### [Information shown]
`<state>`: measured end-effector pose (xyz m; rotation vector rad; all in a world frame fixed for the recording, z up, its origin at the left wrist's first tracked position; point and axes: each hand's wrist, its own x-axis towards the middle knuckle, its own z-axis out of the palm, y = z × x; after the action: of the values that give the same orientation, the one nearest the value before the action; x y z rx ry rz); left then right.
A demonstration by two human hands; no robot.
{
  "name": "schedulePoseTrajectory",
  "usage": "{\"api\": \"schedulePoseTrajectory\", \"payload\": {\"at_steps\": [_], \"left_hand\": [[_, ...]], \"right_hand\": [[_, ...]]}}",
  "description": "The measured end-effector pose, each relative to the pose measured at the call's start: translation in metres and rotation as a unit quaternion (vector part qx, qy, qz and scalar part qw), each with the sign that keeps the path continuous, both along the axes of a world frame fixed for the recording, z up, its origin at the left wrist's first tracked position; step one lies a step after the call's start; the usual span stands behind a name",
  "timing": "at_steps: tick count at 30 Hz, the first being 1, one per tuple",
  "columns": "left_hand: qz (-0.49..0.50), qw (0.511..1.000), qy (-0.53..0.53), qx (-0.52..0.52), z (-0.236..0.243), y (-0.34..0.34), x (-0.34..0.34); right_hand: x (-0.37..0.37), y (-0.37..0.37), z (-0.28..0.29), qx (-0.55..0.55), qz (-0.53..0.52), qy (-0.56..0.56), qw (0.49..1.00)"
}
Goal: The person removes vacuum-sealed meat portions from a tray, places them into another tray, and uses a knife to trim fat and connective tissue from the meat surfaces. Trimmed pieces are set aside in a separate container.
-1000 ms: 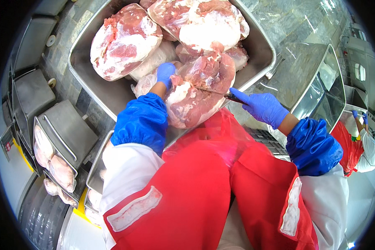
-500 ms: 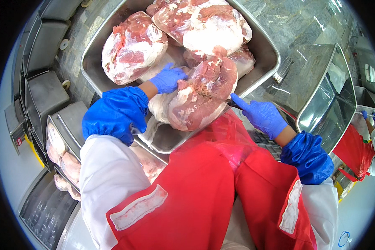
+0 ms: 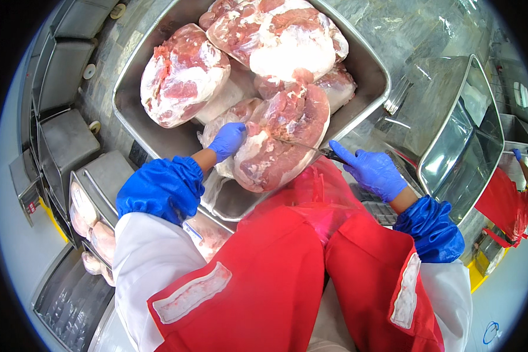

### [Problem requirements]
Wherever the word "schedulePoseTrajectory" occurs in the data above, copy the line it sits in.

### [Response area]
  "name": "schedulePoseTrajectory",
  "usage": "{\"api\": \"schedulePoseTrajectory\", \"payload\": {\"at_steps\": [_], \"left_hand\": [[_, ...]], \"right_hand\": [[_, ...]]}}",

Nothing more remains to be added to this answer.